After a few failed implants, this dentist wonders what he is doing wrong. To make matters more complicated, he is not the one placing the implants. How can he tell when an implant is ready to place into service? Dr. Christensen answers.
I have been restoring implants for several years and am comfortable with the restorative aspects of implant dentistry. The challenge I have is when to load an implant. I have had a few implants fail in recent months and am wondering if I am loading them too soon. I am working with several oral surgeons and periodontists who place the implants. I rely on them to tell me when the implants are ready to load. How can I tell if an implant is ready to place into service?
My answer to you would be much easier if you were placing the implants yourself, because you would observe the density of the bone as you placed the implants. If the bone is dense on placement, loading can be immediate in some cases.
There are several principles that can guide you in making the decision to load or not to load at any given time (figures 1 and 2). First, I will discuss bone density.
• If the bone is dense on implant placement, immediate loading has been proven in many studies to be successful.

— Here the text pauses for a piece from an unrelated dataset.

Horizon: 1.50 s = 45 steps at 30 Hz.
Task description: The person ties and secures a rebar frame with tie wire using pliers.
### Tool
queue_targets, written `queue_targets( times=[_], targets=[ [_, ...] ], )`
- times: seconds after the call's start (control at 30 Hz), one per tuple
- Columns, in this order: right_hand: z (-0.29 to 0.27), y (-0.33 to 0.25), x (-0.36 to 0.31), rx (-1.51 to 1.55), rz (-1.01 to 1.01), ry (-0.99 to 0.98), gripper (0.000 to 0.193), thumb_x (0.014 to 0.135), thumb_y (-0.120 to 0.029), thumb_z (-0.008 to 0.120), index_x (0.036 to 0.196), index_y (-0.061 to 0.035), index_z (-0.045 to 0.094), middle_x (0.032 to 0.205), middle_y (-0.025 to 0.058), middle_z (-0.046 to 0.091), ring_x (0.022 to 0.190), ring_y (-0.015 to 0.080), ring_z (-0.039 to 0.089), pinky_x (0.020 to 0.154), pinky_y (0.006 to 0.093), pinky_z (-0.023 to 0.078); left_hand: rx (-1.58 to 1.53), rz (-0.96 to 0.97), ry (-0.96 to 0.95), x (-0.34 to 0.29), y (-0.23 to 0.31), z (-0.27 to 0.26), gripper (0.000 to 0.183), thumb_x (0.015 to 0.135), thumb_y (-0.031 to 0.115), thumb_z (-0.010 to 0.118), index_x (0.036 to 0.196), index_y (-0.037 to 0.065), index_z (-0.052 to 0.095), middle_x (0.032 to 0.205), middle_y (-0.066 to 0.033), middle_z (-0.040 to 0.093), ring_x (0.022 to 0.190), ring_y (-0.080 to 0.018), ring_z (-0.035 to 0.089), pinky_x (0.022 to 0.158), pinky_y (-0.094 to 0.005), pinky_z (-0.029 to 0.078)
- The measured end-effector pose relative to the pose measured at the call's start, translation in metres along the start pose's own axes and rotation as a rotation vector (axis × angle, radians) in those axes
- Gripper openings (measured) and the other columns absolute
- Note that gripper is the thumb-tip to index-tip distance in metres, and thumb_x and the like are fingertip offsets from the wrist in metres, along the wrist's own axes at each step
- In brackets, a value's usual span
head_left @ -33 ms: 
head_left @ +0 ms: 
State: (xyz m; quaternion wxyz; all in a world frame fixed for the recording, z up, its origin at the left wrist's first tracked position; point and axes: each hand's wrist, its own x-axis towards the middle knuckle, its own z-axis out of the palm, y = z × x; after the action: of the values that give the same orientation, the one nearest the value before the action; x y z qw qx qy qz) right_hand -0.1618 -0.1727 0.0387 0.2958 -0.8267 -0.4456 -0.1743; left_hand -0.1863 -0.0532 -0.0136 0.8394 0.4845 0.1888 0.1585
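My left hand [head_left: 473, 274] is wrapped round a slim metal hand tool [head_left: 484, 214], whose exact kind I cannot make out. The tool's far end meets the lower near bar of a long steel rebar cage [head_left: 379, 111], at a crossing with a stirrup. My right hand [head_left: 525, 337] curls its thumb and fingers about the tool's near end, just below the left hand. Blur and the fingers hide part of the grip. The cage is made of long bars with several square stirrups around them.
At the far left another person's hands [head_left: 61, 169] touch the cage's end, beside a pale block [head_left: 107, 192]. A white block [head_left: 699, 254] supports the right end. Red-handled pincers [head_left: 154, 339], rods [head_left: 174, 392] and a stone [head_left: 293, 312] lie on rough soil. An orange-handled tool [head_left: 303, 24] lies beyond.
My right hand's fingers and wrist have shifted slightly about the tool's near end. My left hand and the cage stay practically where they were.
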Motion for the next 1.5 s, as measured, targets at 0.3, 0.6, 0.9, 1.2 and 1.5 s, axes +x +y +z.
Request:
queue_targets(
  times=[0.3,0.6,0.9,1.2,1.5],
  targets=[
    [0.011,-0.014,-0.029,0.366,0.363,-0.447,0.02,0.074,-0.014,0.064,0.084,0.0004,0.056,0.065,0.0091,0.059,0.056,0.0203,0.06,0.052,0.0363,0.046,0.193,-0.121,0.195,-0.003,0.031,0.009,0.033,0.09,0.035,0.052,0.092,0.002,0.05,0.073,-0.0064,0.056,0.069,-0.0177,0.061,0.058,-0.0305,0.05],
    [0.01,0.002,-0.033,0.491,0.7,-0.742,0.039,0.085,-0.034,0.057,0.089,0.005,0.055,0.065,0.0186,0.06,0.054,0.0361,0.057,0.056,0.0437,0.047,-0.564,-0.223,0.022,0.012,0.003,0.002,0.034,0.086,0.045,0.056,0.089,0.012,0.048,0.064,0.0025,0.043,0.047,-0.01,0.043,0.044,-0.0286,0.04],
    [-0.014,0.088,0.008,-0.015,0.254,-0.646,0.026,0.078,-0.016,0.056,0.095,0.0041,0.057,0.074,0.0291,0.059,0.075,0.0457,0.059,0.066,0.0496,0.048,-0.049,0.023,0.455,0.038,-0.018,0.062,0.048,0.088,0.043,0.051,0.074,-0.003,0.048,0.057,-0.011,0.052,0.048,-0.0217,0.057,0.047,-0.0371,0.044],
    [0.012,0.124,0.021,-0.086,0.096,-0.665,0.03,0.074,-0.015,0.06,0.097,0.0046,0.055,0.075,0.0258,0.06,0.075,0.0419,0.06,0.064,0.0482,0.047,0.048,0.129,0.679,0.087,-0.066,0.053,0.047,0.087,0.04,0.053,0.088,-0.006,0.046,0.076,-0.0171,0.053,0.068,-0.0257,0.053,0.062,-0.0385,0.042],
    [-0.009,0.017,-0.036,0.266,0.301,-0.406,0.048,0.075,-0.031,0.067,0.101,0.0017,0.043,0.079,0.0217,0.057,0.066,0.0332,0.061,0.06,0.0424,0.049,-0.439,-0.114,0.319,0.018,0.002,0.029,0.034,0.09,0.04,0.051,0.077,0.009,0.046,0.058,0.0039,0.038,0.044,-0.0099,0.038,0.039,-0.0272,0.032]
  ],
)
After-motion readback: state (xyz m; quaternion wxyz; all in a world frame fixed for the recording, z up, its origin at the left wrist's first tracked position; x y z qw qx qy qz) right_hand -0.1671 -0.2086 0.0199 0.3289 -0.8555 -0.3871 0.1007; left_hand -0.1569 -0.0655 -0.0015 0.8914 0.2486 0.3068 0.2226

• Often the bone has moderate density and there is some resistance on placement, but loading is still questionable. In such cases, a healing abutment or the final abutment with a provisional restoration on it, both of which should not contact opposing teeth when occluded, can be placed on the implant. These are desirable situations when compared to leaving the implant covered with gingival tissue, since the soft tissue can heal with nearly optimum contour and anatomy while the implant undergoes additional osseointegration. Also, less occlusal force is placed on the implant than if it is loaded immediately. In either of these cases, it is desirable to have the healing abutment or the final abutment slightly wider than the anticipated crown, which allows better access to the implant when a conventional or digital impression is made and more adequate soft-tissue healing in relation to the final restoration.
Figure 1: For a patient such as this edentulous person, it is nearly impossible to determine the potential bone quality and quantity without several diagnostic aids and adequate radiographs described in this article.
• If the bone density is questionable, a cover screw can be placed on the implant, the soft tissue sutured over it, and the implant allowed to integrate for a few months. Many clinicians suggest waiting four months before uncovering such a questionable implant.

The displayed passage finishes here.